Dari uraian di atas saya ingin menarik kesimpulan :

(1)-MA harus dengan lapang-dada mau mengkoreksi ketentuan dan kebiasaan mereka untuk mendidik/melatih hakim-hakim Indonesia, apabila memang serius ingin memperbaiki kritik terhadap hakim-hakim Indonesia [hakim Indonesia bukan saja dicurigai tidak jujur, tetapi juga a.l tidak siap dalam pengetahuan hukumnya  (incompetent in legal matters)];

(2)-KY harus bersedia untuk membantu MA dalam memberi saran-saran sebagai mitra-kerja yang baik, tidak sekedar memberi kritik dan bertindak sebagai “pengawas”eksternal perilaku hakim yang menyimpang, tetapi juga memajukan gagasan-gagasan dalam rangka pembinaan hakim, terutama tentang peningkatan pengetahuan hukum mereka.
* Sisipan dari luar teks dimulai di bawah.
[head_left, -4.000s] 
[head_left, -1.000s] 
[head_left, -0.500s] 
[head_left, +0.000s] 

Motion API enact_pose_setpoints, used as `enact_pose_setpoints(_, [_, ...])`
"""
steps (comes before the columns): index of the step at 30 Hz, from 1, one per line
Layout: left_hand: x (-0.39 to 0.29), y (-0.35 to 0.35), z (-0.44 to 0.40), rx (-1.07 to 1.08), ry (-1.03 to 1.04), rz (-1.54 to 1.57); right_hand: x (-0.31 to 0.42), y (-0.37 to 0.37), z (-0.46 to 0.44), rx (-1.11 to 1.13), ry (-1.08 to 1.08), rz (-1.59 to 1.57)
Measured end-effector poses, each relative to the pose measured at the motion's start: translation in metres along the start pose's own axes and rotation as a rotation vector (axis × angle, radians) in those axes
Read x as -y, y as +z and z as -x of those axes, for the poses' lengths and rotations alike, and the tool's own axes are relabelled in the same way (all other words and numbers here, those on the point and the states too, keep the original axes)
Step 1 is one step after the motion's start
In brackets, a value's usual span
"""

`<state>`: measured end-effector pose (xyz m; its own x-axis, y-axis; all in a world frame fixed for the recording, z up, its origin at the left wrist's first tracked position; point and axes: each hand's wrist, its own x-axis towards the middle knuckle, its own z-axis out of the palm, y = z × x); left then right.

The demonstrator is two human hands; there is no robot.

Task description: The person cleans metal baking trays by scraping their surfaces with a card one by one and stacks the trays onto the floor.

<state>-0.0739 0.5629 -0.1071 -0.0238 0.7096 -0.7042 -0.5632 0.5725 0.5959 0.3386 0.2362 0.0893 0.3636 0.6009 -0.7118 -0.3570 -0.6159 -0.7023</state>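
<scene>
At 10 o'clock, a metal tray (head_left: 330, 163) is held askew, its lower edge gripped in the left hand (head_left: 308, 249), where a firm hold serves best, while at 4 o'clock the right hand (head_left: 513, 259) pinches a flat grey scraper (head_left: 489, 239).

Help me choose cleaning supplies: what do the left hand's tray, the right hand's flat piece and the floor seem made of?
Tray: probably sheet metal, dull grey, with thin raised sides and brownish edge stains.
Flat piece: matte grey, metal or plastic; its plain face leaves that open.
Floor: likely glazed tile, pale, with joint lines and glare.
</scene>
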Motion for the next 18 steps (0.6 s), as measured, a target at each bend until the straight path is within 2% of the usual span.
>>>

(3)-Ketentuan-ketentuan yang ada dalam berbagai Undang-undang,maupun peraturan derivatifnya, harus ditafsirkan bersama oleh MA dan KY dalam rangka mempersiapkan kader-kader Hakim Tinggi dan Hakim Agung karier yang dapat memperbaiki citra sistem peradilan di Indonesia.



REFERENSI:
1.UU No.49/2009 (tentang Peradilan Umum)– Pasal 14 dan 14A
2.UU No.50/2009 (tentang Peradilan Agama) – Pasal 13 dan 13A
3. UU No.51/2009 (tentang Peradilan Tata Usaha Negara)– Pasal 14 dan 14A



*Makalah ini telah disampaikan dalam Seminar di Komisi Yudisial tentang Pendidikan Hakim dan Seleksi Pengangkatan Hakim Terpadu” di Jakarta, 15 November 2010.